El matrimonio de Carla se derrumba a la misma velocidad que su carrera corporativa. Es tan fuerte el giro que al lector le costará encontrar argumentos para entender esa debacle. Pasar de una vida soñada por el común de la gente a una realidad incierta. Pero esas cosas suelen suceder aunque en general no lo muestren las películas y series de «la fábrica de los sueños»

El resultado no es un escenario depresivo sino que, por el contrario, la protagonista, una persona vital, una porteña inteligente, ha dado un vuelco a su vida y ya «está buscando algo más». Carla se ha convencido de que el destino le depara algo distinto, aunque no sabe qué. Mientras tanto se emplea como traductora en una firma editorial y se hospeda en un hotelito. Carla vive un debate interno que tiene su contraparte en una realidad donde las acciones se narran con buen ritmo: el tramite del divorcio, una muerte inoportuna, el descubrimiento de la soledad y las nuevas amistades.

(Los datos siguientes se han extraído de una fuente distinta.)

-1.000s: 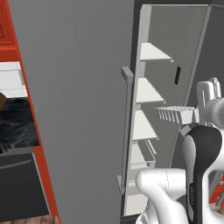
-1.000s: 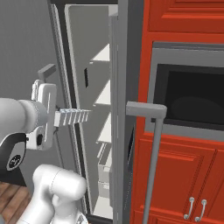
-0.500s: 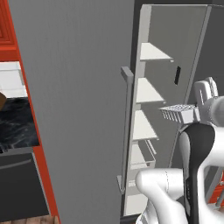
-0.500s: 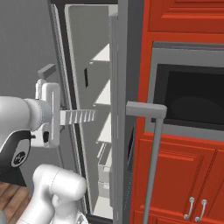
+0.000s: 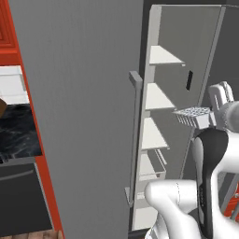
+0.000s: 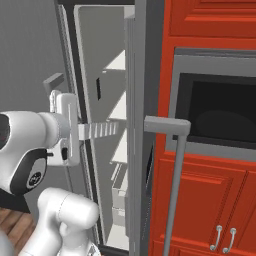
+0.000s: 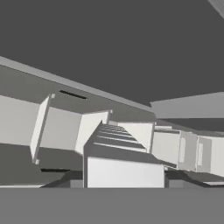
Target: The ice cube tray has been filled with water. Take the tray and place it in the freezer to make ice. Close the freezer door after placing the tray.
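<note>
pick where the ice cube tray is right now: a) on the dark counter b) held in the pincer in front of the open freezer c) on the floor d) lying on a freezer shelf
b: the ice cube tray sticks out from the shut pincer, in the air before the freezer shelves.

Tall glossy red cabinet fronts (image 6: 210, 210) fill the right side of the right base view, the lower panels carrying two small curved silver pull handles (image 6: 224, 239). Set into them is a built-in oven with a grey frame and dark glass window (image 6: 220, 112), and another red panelled cabinet (image 6: 210, 20) sits above it. In the left base view a broad plain grey door (image 5: 79, 93) with a vertical grey bar handle (image 5: 135, 140) stands beside a narrow red cabinet edge (image 5: 44, 186). Left of that lie a white wall strip (image 5: 11, 86), a dark marbled countertop (image 5: 18, 130) and a dark grey appliance front (image 5: 18, 196) below it. A brown wooden plank floor (image 6: 15, 225) shows low down. The light is flat and even
</note>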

Si bien por momentos algunos diálogos no parecen verosímiles (tienen un estilo demasiado acartonado), la cuota de realismo se ve compensada por las descripciones fantásticas de Nueva York y la vida en ese supuesto «ombligo del mundo» que rompen con la habitual imagen idealizada. El subterráneo, la Quinta Avenida, los restaurantes, Central Park y los rascacielos infinitos cobran nuevos significados al ser descriptas desde la perspectiva no de una habitante más de Manhattan, sino por una inmigrante que cuestiona y en más de una ocasión no encuentra respuestas que la dejen satisfecha. «Nueva York no es Manhattan, pero Manhattan representa su lado más glamoroso. Los únicos que no necesitan ese lado glamoroso son los ilegales, los viejos, los mendigos, los desocupados, John Ford, los que desquician, los artistas y Truman Capote», comenta.

La narradora Paula Winkler, doctora en derecho, ofrece en su divertida novela un mosaico de emociones y pensamientos que es al mismo tiempo el reflejo de la puja interna que vive la protagonista, entre reinventar su vida o volver hacia alguno de sus pasados conocidos como quien precisa la tranquilidad de lo que ya es seguro.